I’m exploring the process of converting TensorFlow models to TensorFlow Lite for on-device training on Android mobile phones. My conversion process looks like this:
# Convert the model
converter = tf.lite.TFLiteConverter.from_saved_model(SAVED_MODEL_DIR)
converter.target_spec.supported_ops = [
tf.lite.OpsSet.TFLITE_BUILTINS, # enable TensorFlow Lite ops.
tf.lite.OpsSet.SELECT_TF_OPS # enable TensorFlow ops.
]
converter.experimental_enable_resource_variables = True
tflite_model = converter.convert()
My primary concern revolves around the stability and consistency of training results when using the transformed TFLite model on an Android device. Specifically, I’m wondering if training the same model with equivalent data on-device will yield significantly different results compared to its original TensorFlow counterpart. Issues like training instability or notable variances in performance metrics are my main focus.

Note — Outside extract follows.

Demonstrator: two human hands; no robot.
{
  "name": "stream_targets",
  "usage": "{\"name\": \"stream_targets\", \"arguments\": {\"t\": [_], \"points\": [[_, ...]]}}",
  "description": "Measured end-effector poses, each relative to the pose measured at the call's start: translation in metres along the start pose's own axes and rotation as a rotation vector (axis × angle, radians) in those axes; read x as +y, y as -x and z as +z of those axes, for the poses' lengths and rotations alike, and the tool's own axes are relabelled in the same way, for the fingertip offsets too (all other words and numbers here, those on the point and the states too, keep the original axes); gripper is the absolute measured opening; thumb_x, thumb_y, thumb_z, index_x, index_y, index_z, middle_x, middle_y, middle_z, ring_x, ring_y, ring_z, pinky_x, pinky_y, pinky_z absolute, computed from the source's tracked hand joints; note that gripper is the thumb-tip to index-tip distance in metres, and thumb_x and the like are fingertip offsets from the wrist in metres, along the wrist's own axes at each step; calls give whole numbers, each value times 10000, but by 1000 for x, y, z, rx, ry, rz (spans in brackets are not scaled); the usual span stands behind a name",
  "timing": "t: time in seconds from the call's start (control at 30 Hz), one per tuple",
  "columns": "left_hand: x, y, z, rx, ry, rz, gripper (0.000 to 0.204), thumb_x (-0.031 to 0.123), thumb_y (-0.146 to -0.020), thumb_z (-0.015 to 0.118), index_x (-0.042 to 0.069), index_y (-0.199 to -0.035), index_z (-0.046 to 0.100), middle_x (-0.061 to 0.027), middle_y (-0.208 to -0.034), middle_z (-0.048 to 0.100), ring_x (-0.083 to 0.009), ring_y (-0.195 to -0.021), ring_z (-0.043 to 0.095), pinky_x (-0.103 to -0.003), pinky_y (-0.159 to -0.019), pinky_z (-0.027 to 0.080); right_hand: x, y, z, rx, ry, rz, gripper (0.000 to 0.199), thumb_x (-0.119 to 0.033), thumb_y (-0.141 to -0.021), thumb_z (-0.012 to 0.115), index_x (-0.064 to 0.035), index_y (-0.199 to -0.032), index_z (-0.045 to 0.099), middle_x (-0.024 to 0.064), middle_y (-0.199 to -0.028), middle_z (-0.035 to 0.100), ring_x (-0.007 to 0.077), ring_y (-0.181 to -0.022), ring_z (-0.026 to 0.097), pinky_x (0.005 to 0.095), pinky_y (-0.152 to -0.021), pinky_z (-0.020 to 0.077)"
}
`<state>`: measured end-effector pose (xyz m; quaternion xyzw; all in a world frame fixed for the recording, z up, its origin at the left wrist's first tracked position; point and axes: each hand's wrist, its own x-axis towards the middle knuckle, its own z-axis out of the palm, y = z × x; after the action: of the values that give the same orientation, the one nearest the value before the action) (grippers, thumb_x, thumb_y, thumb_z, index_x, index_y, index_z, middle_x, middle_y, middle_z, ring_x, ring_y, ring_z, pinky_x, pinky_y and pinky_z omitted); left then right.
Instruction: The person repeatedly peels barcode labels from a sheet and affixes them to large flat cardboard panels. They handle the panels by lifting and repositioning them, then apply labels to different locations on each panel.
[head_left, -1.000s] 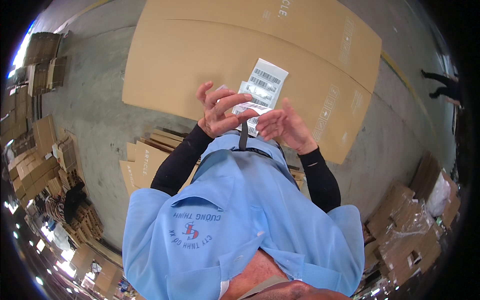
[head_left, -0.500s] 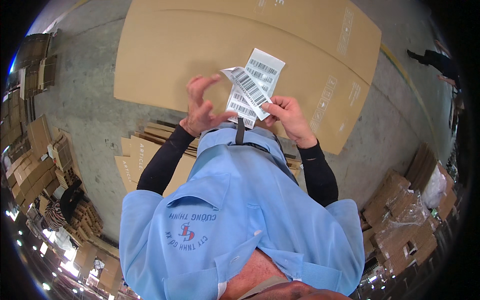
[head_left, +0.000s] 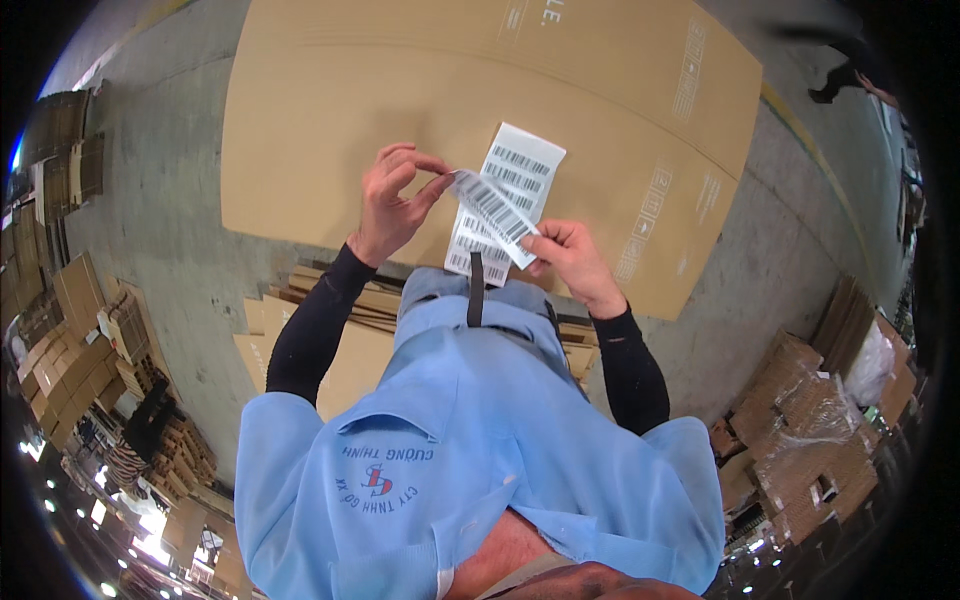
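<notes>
A white barcode label (head_left: pixel 492 208) is stretched between my two hands, above the sheets beneath it. My left hand (head_left: pixel 398 195) pinches its upper left corner between thumb and fingertips. At the opposite, lower right end, my right hand (head_left: pixel 570 255) grips it with thumb and forefinger. Under the label lie white sheets of barcode labels (head_left: pixel 530 150), one partly over another, with several barcodes in rows. They rest on a large flat brown cardboard carton (head_left: pixel 350 110), reaching its near edge by my waist.
Flat cardboard pieces (head_left: pixel 330 345) lie stacked beneath my left arm. Cardboard bundles with plastic wrap (head_left: pixel 815 430) stand at the right, and boxes with pallets (head_left: pixel 75 370) line the left. Another person (head_left: pixel 845 75) is at the far right edge, on the concrete floor (head_left: pixel 160 170).
My left hand, spread apart from the label before, has closed on its upper left corner. My right hand keeps its hold. The person at the far right has shifted.
</notes>
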<state>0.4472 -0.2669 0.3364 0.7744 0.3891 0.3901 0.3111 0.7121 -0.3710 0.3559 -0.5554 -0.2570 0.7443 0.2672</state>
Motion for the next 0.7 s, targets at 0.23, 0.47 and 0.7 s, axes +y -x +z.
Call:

It’s understood that some discrepancies might arise due to the inherent differences between TensorFlow and TensorFlow Lite environments. However, I’m curious about the extent to which these discrepancies might manifest, especially in the context of on-device training.
Does anyone here have experience or insights regarding the stability and consistency of training results with converted TensorFlow Lite models on mobile devices? Any shared knowledge or tips on ensuring more reliable outcomes in such scenarios would be greatly appreciated.